## Task to carry out
All lines up to and including the one that contains "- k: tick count" are to be transcribed exactly, starting from the first line of the records.

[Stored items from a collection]
▬▬▬▬▬▬
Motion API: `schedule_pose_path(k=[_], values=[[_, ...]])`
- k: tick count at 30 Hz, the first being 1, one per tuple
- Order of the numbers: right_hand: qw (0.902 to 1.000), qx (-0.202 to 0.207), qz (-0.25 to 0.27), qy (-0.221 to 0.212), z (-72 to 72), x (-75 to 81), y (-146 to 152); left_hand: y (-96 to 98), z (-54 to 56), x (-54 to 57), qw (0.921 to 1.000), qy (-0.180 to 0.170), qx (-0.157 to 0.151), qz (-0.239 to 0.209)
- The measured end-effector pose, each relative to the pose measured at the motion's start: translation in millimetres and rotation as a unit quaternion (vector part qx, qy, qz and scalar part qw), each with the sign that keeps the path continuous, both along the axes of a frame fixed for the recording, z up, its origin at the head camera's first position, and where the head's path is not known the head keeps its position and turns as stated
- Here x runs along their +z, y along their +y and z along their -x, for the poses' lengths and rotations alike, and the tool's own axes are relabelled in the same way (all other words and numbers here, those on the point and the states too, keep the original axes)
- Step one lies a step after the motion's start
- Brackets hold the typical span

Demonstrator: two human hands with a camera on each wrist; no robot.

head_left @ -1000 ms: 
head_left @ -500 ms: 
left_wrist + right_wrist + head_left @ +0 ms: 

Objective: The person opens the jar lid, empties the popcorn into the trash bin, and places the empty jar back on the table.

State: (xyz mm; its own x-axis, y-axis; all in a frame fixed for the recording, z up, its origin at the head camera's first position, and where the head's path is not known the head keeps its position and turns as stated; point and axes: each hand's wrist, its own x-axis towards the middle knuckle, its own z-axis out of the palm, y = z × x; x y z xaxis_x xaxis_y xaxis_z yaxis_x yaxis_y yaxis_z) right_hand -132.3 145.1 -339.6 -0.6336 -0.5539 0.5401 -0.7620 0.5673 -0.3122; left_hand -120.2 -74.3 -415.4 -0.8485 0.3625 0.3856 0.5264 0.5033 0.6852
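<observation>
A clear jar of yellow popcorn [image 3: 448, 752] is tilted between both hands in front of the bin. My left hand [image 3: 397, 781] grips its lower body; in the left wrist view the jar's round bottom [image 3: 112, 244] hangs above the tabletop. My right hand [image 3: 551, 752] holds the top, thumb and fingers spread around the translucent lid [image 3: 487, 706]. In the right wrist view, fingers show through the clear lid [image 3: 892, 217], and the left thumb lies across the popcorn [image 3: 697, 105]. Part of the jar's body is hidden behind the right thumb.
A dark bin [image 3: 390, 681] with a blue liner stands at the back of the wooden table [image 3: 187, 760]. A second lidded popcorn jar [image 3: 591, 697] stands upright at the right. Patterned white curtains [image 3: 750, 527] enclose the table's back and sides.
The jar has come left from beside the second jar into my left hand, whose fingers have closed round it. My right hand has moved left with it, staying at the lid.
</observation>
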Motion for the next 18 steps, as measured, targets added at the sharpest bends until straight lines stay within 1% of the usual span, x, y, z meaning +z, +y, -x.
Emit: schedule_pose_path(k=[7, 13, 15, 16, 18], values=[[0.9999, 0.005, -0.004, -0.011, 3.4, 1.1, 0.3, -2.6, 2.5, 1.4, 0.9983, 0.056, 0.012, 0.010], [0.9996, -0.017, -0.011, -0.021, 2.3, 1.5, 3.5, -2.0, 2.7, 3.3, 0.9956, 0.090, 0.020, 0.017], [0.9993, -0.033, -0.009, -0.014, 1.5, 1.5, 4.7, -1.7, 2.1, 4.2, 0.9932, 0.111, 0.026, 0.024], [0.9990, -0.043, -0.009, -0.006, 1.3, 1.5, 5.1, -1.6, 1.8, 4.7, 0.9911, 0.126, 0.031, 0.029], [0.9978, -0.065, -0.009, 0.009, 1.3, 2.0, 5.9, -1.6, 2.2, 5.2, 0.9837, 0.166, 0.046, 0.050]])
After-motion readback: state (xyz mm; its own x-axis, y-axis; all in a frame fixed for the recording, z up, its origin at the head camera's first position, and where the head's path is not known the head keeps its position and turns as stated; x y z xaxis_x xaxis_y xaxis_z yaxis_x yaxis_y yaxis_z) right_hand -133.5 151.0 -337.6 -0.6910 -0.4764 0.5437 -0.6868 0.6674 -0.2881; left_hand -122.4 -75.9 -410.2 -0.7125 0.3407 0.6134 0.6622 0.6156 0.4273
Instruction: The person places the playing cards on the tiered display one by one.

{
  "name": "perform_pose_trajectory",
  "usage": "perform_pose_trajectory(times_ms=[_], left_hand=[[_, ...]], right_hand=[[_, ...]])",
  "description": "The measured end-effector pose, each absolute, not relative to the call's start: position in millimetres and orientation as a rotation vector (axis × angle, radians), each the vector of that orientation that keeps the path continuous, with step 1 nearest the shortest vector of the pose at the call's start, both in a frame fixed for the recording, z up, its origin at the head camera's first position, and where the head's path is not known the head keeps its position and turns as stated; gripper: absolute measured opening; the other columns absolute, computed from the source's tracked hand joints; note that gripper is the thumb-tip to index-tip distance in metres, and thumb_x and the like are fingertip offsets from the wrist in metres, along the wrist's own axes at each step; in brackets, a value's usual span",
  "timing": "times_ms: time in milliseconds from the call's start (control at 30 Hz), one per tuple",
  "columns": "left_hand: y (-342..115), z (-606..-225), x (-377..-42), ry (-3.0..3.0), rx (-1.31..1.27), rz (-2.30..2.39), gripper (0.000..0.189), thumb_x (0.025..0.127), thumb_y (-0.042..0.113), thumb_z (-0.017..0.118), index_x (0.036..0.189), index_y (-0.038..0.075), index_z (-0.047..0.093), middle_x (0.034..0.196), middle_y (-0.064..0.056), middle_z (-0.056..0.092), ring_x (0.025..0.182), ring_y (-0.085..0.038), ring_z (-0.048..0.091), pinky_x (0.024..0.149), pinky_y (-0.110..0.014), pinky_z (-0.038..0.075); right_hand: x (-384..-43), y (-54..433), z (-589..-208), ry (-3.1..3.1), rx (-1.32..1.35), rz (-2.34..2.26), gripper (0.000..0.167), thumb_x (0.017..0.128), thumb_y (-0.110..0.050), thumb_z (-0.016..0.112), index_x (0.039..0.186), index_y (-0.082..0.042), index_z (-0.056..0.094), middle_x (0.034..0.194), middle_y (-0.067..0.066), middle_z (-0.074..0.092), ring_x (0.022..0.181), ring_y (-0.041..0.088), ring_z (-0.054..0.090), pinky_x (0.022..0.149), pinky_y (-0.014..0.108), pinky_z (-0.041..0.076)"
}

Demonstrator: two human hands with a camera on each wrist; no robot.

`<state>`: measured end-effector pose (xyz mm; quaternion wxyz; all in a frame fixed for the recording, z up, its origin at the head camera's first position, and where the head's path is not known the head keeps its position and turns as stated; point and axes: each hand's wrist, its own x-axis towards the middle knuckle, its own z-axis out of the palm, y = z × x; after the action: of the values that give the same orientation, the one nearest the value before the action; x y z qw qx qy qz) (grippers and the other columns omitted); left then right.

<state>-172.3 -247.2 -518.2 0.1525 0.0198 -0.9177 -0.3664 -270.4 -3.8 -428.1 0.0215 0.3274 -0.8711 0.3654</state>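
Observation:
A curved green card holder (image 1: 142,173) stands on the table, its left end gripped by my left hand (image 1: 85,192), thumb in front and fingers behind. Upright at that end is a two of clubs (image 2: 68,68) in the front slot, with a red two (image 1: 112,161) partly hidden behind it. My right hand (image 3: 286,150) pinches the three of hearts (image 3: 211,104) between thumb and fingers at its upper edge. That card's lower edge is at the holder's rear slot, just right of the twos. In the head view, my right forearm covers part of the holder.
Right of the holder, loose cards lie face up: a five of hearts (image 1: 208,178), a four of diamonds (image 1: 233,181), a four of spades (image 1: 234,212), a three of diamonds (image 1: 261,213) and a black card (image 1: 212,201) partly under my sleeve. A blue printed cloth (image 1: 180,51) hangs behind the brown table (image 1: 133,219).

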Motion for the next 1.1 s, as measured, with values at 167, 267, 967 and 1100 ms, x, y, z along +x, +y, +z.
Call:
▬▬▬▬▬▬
## Response to this exercise
Motion API: `schedule_pose_path(k=[_], values=[[_, ...]])`
- k: tick count at 30 Hz, the first being 1, one per tuple

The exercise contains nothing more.